It’s trickier than you think to describe impact – and that’s good
Today, my takeaway is this:
When you create impact measures on a matrix, one column stands out as the trickiest to complete – and probably the most important.
That column has to do with (drum roll, please)… Indicators.
Let me back up for a sec. Impact measures are created using a logic model. A logic model is a matrix that maps out all of the components needed to evaluate the effectiveness of a program.
The various columns within the matrix – the activities, the inputs, the outputs, the indicators, etc. – all of these pieces lead towards creating the outcomes you actually want. It’s the outcomes that demonstrate exactly what your volunteers accomplished that served your clients or delivered on your organization’s mission.
You can’t create relevant outcomes without putting a lot of consideration into your Indicators.
The Indicator describes what improvement looks like, so that you can set a quantifiable goal to work towards.
Here are some general examples of Indicators for volunteer program impact:
- An increase in reading comprehension (for an after-school program with volunteer tutors)
- A decrease in park litter (for a conservation organization with volunteer cleanup groups)
- An increased number of job interviews per client (for a homeless shelter with volunteer resume counselors)
As simple as these examples may look, indicators are tricky to develop. Generally, we know intuitively that a volunteer role has a positive impact, but describing that impact in quantifiable terms requires some brain power.
Creating indicators forces us to answer this basic question:
“How will we know that this volunteer role supports our goal?”
Take this real-life example, which cropped up during an impact measures training for a museum.
Like many museums, this one has a goal of deepening visitor engagement with the collections. Also, like many museums, this one works with volunteer docents. We might conclude that docents naturally deepen visitor engagement due to their knowledge of the collections and the tours that they offer.
But how do we prove that with data? What’s the indication that docent tours are actually deepening visitor engagement?
Developing indicators led to an extended conversation. We had to break apart the workings of a typical tour and figure out exactly which results demonstrate engagement in a quantifiable way.
It turned out that were multiple possible Indicators for volunteer engagement. The group had to choose the one with the fewest complications.
Here were some of the options:
Indicator: an increase in average tour time.
- You might argue that a longer tour means visitors are more engaged because they’re asking questions. Then again, one longwinded visitor could extend the Q&A but alienate other tour members.

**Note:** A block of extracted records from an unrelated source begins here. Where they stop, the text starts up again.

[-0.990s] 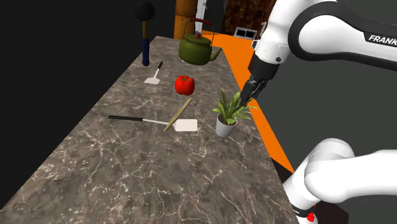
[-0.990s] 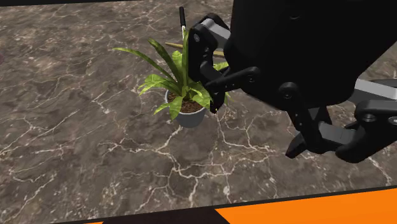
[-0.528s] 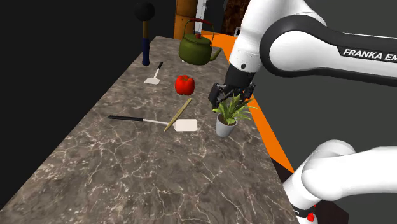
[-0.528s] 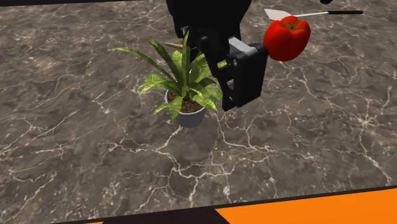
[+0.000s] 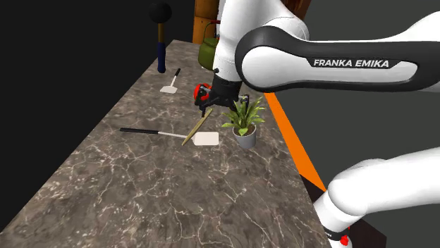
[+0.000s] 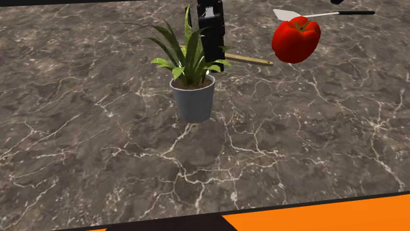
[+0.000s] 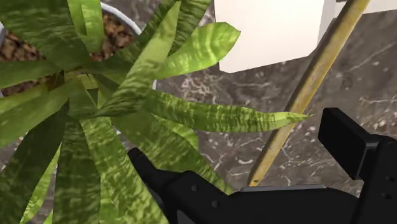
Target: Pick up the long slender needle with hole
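Note:
The needle is a long, thin tan stick lying on the marble counter, its near end resting against a white spatula blade. My gripper hangs over the needle's far end, between the red pepper and the potted plant. In the wrist view the needle runs up between the fingers of my gripper, which stand apart without touching it. The second exterior view has my gripper right behind the plant, with the needle beside it.
A long spatula with a black handle lies across the counter. Farther back are a small spatula, a green kettle and a dark upright mallet. The counter's orange edge runs close beside the plant.
The arm swung toward the shoulder view's left, passing over the plant to the needle's far end. The plant pot shifted slightly and stands differently than before.

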Robot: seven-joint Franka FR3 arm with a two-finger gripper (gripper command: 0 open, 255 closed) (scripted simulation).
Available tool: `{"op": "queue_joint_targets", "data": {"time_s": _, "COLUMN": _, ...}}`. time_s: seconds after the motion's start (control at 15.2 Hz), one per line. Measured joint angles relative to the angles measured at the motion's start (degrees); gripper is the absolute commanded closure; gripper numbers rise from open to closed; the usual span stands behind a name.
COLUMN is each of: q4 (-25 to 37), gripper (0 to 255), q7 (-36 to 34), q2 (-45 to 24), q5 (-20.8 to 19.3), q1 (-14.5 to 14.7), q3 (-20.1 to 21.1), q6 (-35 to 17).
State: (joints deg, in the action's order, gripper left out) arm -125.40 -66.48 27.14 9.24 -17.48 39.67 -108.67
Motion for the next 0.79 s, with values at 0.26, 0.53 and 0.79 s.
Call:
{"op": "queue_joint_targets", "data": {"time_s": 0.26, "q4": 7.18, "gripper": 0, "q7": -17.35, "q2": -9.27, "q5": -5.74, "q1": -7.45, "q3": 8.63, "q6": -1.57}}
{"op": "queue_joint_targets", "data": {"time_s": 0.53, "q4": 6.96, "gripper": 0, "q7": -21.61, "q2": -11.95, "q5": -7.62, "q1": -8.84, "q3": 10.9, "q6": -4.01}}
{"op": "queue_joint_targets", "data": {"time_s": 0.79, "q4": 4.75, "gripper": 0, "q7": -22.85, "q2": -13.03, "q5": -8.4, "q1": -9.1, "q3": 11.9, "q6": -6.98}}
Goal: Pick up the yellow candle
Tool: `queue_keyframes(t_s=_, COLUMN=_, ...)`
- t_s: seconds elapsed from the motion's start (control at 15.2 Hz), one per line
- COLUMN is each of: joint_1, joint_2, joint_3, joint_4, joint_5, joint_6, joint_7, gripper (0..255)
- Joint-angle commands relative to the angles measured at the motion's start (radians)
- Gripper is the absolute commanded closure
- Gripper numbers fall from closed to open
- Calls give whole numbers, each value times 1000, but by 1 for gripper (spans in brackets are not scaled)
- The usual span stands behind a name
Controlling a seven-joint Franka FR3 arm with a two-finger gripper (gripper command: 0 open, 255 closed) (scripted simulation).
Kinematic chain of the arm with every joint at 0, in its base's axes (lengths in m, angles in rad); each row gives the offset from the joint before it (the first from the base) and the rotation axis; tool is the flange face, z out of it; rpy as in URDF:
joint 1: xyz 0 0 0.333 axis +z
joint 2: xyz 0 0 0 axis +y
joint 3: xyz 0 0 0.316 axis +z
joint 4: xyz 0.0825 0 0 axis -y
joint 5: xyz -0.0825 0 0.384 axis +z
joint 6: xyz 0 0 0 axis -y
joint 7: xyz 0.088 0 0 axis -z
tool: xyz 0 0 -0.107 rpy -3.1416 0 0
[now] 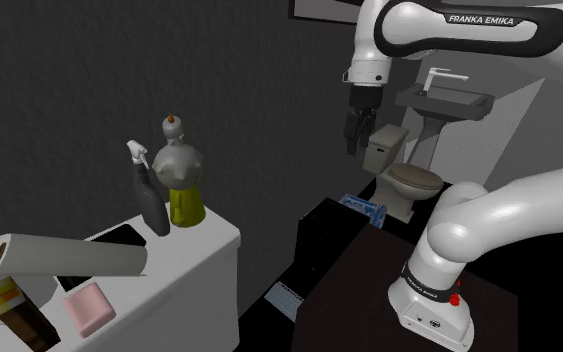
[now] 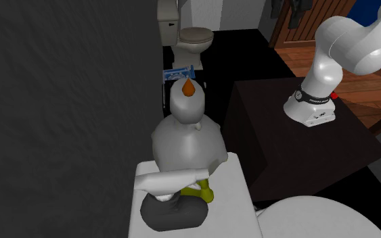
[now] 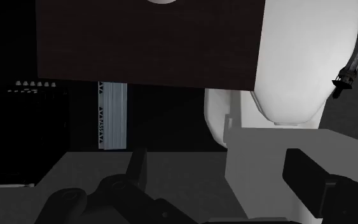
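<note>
The candle (image 1: 181, 170) stands on the far end of a white counter (image 1: 214, 243). It is a rounded grey figure with an orange tip and a yellow-green base. In the second exterior view the candle (image 2: 186, 132) rises behind a spray bottle, its yellow base peeking out low. My gripper (image 1: 353, 134) hangs high in the air well to the shoulder view's right of the counter, over the gap between counter and toilet, far from the candle. In the wrist view the gripper (image 3: 219, 170) is open, its fingers (image 3: 137, 164) apart with nothing between them.
A grey spray bottle (image 1: 149, 198) stands right beside the candle. A paper roll (image 1: 67, 257), a pink soap (image 1: 90, 308), a brown box (image 1: 14, 312) and a flat black slab (image 1: 125, 237) share the counter. Beyond are a toilet (image 1: 405, 172), a sink (image 1: 446, 97) and the dark stand (image 1: 354, 290).
</note>
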Motion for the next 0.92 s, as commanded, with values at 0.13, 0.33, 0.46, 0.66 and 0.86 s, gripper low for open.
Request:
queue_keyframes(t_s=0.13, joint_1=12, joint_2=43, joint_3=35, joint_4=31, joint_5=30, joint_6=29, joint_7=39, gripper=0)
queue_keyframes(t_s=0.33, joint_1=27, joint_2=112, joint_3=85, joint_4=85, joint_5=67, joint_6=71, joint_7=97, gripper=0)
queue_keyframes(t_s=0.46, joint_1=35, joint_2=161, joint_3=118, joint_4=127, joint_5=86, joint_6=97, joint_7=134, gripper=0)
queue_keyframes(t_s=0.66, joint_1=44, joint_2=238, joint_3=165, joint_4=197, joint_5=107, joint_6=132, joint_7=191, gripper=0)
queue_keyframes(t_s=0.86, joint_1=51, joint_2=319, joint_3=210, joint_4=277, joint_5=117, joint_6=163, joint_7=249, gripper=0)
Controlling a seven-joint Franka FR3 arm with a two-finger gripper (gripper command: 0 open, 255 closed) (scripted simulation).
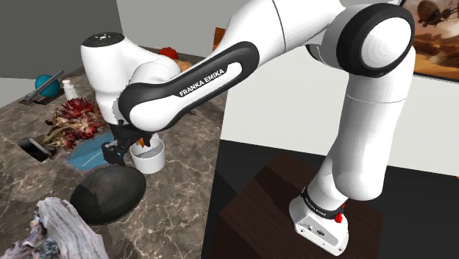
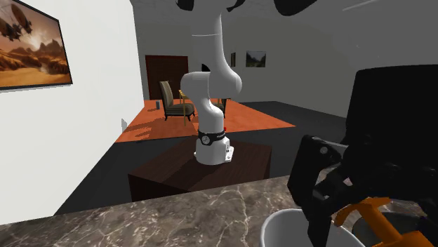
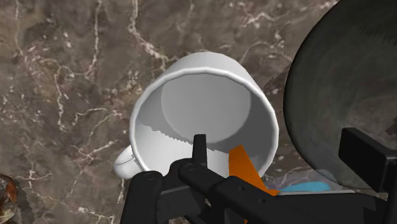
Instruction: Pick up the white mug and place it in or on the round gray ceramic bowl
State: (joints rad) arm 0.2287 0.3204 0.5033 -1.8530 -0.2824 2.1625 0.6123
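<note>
The wrist view showed what the shoulder view hid: fingers (image 3: 368,156) wide apart astride the rim of the white mug (image 3: 203,102), beside the dark bowl (image 3: 343,76), clasping nothing

Marble counter (image 1: 195,143) bearing 1 red dried plant (image 1: 73,121), 1 white bottle (image 1: 68,90), 1 teal ball (image 1: 45,82) and 1 black slab (image 1: 33,149) near a blue sheet (image 1: 92,153). Pale crumpled mass (image 1: 59,228) at the shoulder view's lower left. Framed painting (image 2: 31,45) on white wall; chair (image 2: 172,99) by orange rug (image 2: 203,125).
</note>
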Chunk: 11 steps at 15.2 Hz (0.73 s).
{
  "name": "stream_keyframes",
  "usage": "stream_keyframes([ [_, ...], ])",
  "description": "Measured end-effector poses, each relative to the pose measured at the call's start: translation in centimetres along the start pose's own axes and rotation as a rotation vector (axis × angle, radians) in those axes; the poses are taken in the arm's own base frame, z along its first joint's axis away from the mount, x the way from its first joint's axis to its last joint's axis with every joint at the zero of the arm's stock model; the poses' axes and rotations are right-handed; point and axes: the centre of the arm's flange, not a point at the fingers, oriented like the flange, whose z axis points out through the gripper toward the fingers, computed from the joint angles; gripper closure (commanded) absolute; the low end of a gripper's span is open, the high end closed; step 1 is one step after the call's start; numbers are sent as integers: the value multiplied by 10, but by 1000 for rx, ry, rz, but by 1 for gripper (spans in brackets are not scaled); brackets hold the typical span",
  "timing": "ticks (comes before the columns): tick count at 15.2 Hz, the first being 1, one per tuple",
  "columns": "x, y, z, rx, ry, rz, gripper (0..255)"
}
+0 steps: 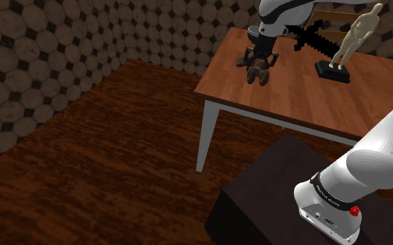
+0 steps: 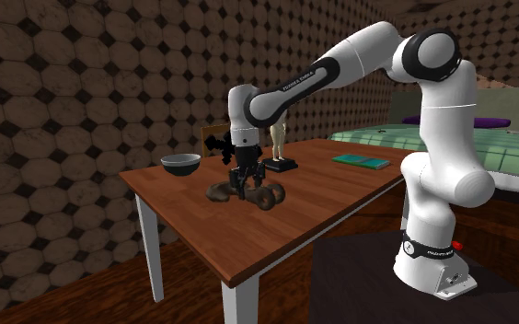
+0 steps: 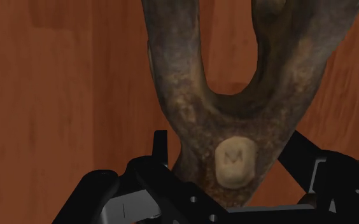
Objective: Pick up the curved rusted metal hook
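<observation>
Walls (image 1: 49, 56) tiled in brown octagons with small dark diamonds enclose a dark, glossy plank floor (image 1: 104, 174). On it stands a table (image 2: 322, 198) with a warm, reddish wood-grain top and plain white legs. The white arm (image 2: 340, 64) rises from its dark box stand (image 1: 258, 195) and arches over the table, wrist pointing straight down.

The black gripper (image 2: 247, 187) is low over the tabletop, with the hook (image 3: 235, 114) directly beneath and between its fingers (image 3: 161, 149). The fingers are drawn in partway. In the wrist view they sit against either side of the hook's thick shank, clasping it. The hook's two limbs run away from the hand along the tabletop. In the second exterior view its ends poke out on both sides of the gripper, down at the table surface. Whether it rests on the wood or is raised just above it cannot be told.

The hook is a heavy, forked piece. A broad stem splits into two rounded limbs around a smooth U-shaped gap. Its surface is mottled brown and grey, pitted and rough like rusted metal. A small pale, rounded plug (image 3: 235, 162) marked with an "M" sits in the stem just below the fork.

Farther back on the table stand a beige figurine (image 1: 355, 35) on a black base, a blocky black sword (image 1: 312, 36) and a grey bowl (image 2: 181, 164).
</observation>
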Motion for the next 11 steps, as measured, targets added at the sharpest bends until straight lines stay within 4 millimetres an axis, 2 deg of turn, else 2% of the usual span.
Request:
stream_keyframes([
  [11,-6,-1,-56,0,0,0,255],
])
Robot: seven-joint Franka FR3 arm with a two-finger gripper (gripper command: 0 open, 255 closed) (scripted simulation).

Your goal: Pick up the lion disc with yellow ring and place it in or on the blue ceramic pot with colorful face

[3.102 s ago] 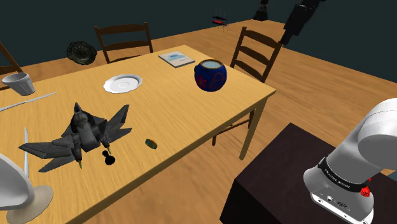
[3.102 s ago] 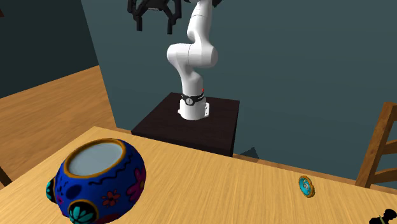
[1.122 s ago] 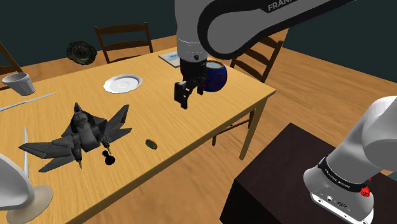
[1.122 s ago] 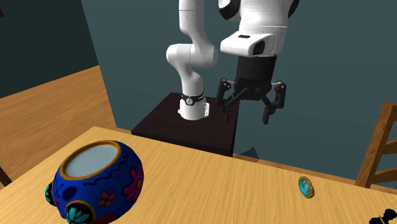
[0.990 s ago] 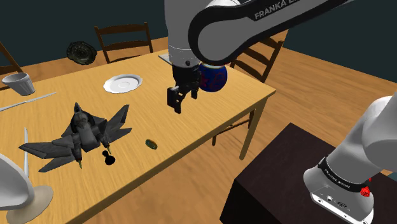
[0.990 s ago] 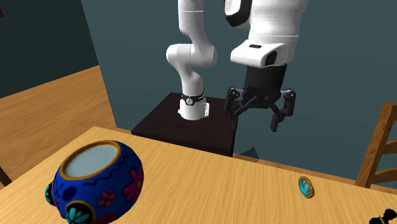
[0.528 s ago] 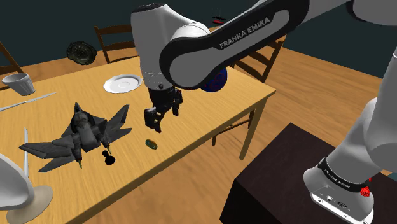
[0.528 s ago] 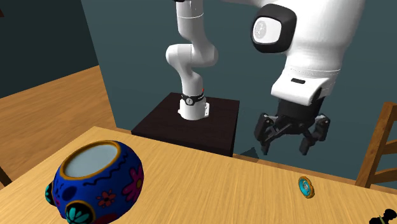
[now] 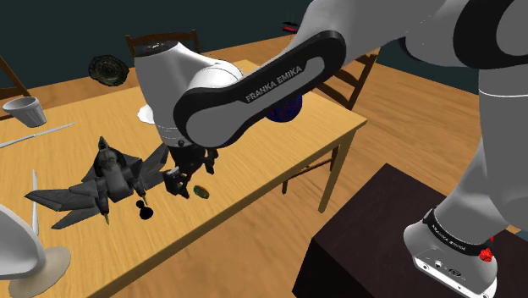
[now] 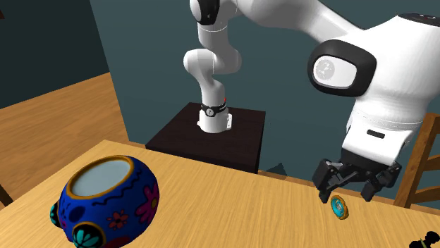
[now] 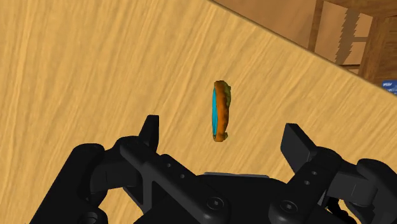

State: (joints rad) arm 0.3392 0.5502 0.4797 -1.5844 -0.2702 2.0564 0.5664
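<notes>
In the shoulder view the arm bends low over the wooden table (image 9: 279,161), and the gripper (image 9: 190,179) hangs just above the tabletop with its fingers apart, right beside the small disc (image 9: 201,191), which sits on the wood near the table's front edge. A grey toy jet (image 9: 101,178) lies just to this view's left of the gripper, and a white cup (image 9: 25,110) stands well off at the far left. The blue pot (image 9: 288,107) peeks out from behind the arm, far from the disc, towards the table's far corner, with a chair (image 9: 351,72) behind it. The dark stand (image 9: 372,237) fills the lower right. In the second exterior view the gripper (image 10: 345,193) hovers directly over the disc (image 10: 339,207), jaws spread to either side of it and not touching it; the disc shows a teal face inside an orange-yellow ring. The pot (image 10: 106,201), blue with painted flowers and a gold rim, stands well apart at this view's lower left. In the wrist view the two black fingers (image 11: 151,130) stand wide open, and the disc (image 11: 221,111) appears edge-on in the gap between them, free of both, resting on the wood.
</notes>
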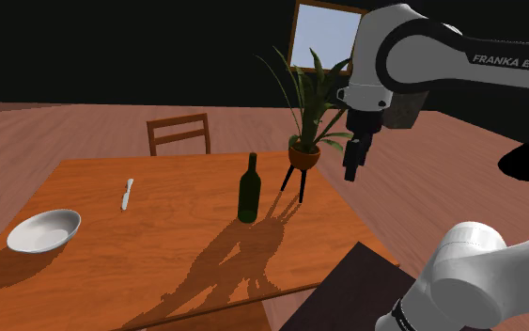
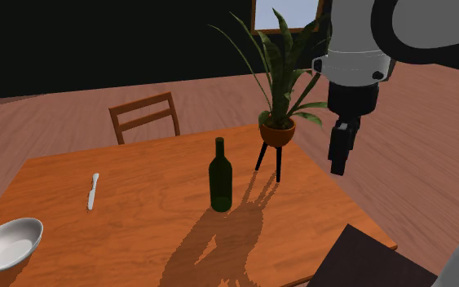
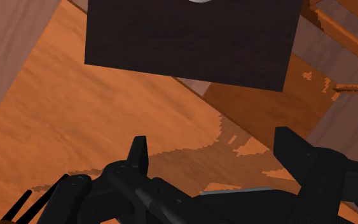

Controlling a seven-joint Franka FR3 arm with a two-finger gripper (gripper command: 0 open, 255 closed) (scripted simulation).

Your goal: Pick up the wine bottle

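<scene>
None of the pickup is done: above the wooden table (image 1: 173, 193) the white arm (image 1: 412, 47) reaches high beside the potted plant (image 1: 304, 150), the dark green wine bottle (image 1: 248, 191) stands upright, untouched, mid-table, and the black gripper (image 1: 350, 174) hangs spread, empty, well apart from it, leaving approach, grasp and lift.

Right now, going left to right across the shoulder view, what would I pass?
White bowl → pale knife → wooden chair → dark green wine bottle → plant pot on its stand → the arm's black gripper.
</scene>
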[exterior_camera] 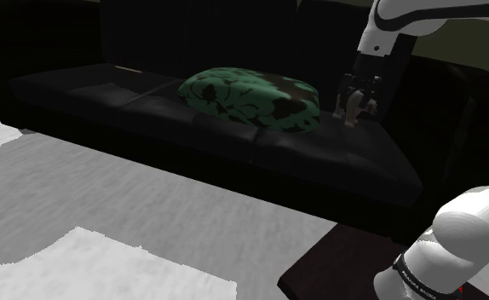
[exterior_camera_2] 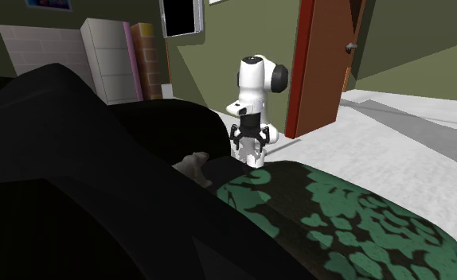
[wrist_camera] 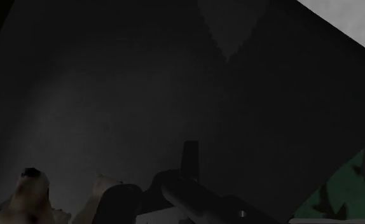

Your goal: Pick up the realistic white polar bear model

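Observation:
The pale polar bear model (exterior_camera: 353, 111) stands on the black sofa seat (exterior_camera: 234, 128), close to the sofa's arm at the shoulder view's right. My black gripper (exterior_camera: 362, 89) hangs just above it, open, fingers spread and holding nothing. In the second exterior view the bear (exterior_camera_2: 191, 165) is a small pale shape on the dark seat, and the gripper (exterior_camera_2: 248, 148) sits beyond it, toward the white arm. In the wrist view the bear (wrist_camera: 25, 198), with its black nose, lies outside one finger (wrist_camera: 121, 202), not between the two.
A green cushion with dark blotches (exterior_camera: 251, 95) lies on the seat beside the bear, also seen large in the second exterior view (exterior_camera_2: 354, 223). The sofa back (exterior_camera: 192, 34) rises behind. Grey floor (exterior_camera: 106, 222) lies in front; a red-brown door (exterior_camera_2: 326, 64) stands behind the robot.

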Controlling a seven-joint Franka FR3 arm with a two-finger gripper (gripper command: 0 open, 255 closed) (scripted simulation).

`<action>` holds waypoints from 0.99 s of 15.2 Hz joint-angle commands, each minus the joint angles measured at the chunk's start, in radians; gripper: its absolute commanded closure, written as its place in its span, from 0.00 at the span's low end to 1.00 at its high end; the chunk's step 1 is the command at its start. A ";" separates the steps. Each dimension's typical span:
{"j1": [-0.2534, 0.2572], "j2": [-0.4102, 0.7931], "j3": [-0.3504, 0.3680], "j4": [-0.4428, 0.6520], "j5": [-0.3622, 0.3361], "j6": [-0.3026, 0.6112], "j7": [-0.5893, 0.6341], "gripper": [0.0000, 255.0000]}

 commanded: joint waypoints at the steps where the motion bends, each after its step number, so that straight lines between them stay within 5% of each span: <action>1: -0.025 0.039 -0.020 0.038 -0.012 0.004 0.019 0.00; 15: -0.169 0.324 -0.165 0.413 -0.046 -0.058 0.119 0.00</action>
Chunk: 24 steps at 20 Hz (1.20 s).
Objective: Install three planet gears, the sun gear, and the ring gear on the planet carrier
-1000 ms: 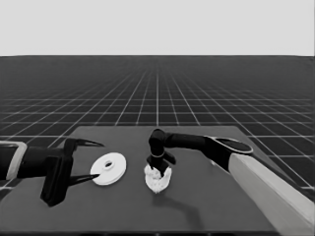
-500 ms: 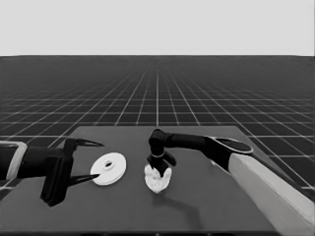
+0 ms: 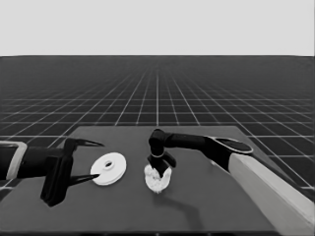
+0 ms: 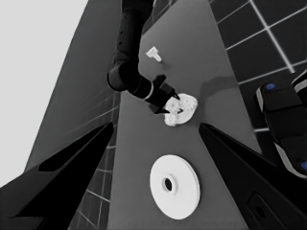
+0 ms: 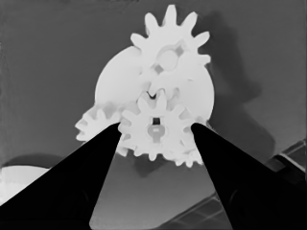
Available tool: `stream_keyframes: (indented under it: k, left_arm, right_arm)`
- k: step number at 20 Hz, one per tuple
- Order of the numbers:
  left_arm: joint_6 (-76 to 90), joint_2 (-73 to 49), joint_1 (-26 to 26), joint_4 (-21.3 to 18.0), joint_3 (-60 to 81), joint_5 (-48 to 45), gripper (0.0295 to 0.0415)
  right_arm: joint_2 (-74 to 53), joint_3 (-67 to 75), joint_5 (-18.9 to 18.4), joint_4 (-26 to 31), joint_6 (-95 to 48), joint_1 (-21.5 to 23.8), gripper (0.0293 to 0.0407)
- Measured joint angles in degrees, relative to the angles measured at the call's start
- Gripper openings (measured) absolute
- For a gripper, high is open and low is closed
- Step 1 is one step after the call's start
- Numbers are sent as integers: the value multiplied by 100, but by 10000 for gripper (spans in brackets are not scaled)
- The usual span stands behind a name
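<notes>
The smaller round part (image 3: 157, 181) lies mid-table with toothed gears on it. In the right wrist view one gear (image 5: 170, 45) sits at the far rim of that part (image 5: 117, 79), one (image 5: 93, 127) at its left and one (image 5: 192, 155) low on the right. My right gripper (image 3: 159, 169) (image 5: 156, 127) stands over the part, shut on a fourth small gear (image 5: 156, 136) at the middle. The larger round part (image 3: 109, 169) (image 4: 173, 186) lies flat beside the waiting left gripper (image 3: 98, 160) (image 4: 156, 124), which is open and holds nothing.
A thin white piece (image 4: 154, 53) lies on the table beyond the right arm. Dark machinery with blue lights (image 4: 283, 120) shows past the table's edge. The right arm's pale grey part (image 3: 270, 191) crosses the lower right of the head view.
</notes>
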Motion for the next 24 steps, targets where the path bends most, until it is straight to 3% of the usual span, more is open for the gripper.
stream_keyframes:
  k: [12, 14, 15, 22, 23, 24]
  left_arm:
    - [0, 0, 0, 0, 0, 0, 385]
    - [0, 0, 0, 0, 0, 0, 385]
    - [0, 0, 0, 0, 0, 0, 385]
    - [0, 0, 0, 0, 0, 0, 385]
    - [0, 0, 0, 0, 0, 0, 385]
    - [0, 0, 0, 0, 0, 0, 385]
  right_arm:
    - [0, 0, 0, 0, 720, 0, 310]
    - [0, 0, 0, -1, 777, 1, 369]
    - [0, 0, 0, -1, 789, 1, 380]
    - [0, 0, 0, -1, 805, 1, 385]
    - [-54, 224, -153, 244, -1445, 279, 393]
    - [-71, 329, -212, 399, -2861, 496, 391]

Plus, it might get complicated to measure the number of people asking questions and the number of questions asked.
Indicator: an increase in tours that stick with a 30-minute time limit.
- Then again, a tour that sticks with a 30-minute format might deepen engagement by piquing visitor interest without monopolizing their time. For this choice, though, you might need some advance data on the connection between length of tour and number of tours that get filled to capacity.
Indicator: a decrease in the average number of tour drop-outs.
- Perhaps the best signal of engagement is that visitors remain with the tour until the very end, the presumption being that un-engaged visitors would wander away. Then again, visitors may drop off a tour because the volunteer was an uninspiring speaker, or not well-prepared to answer questions.
You can see how each indicator has its pros and cons. It’s our job to choose the indicator that comes closest to helping us illustrate our goal and re-assess it over time.
Creating Indicators, it turns out, is part art and part science.
But here’s what I love most about Indicators – as we create them, we create a different kind of conversation
Normally, we’re in action mode, attending to the recruiting, training, and supervising of our volunteers. If we confer with colleagues– say about the way we train volunteers, it’s generally to solve an immediate problem.
When we work together on an Indicator, we are still solving problems. This time, though, our solutions are tied to the big picture. As we hash out how best to illustrate our objective, we end up discussing everything: training, scheduling, data collection, volunteer satisfaction. We must revisit our way of doing business and document how it contributes to our larger goals.
Measuring strategic impact is not a standard practice – at least not yet. But consider the potential: if we all committed to this process and these conversations, imagine the increase in credibility for volunteer management. Perhaps our measure of progress would be this:
An increase in Leaders of Volunteers who master the art of creating Indicators.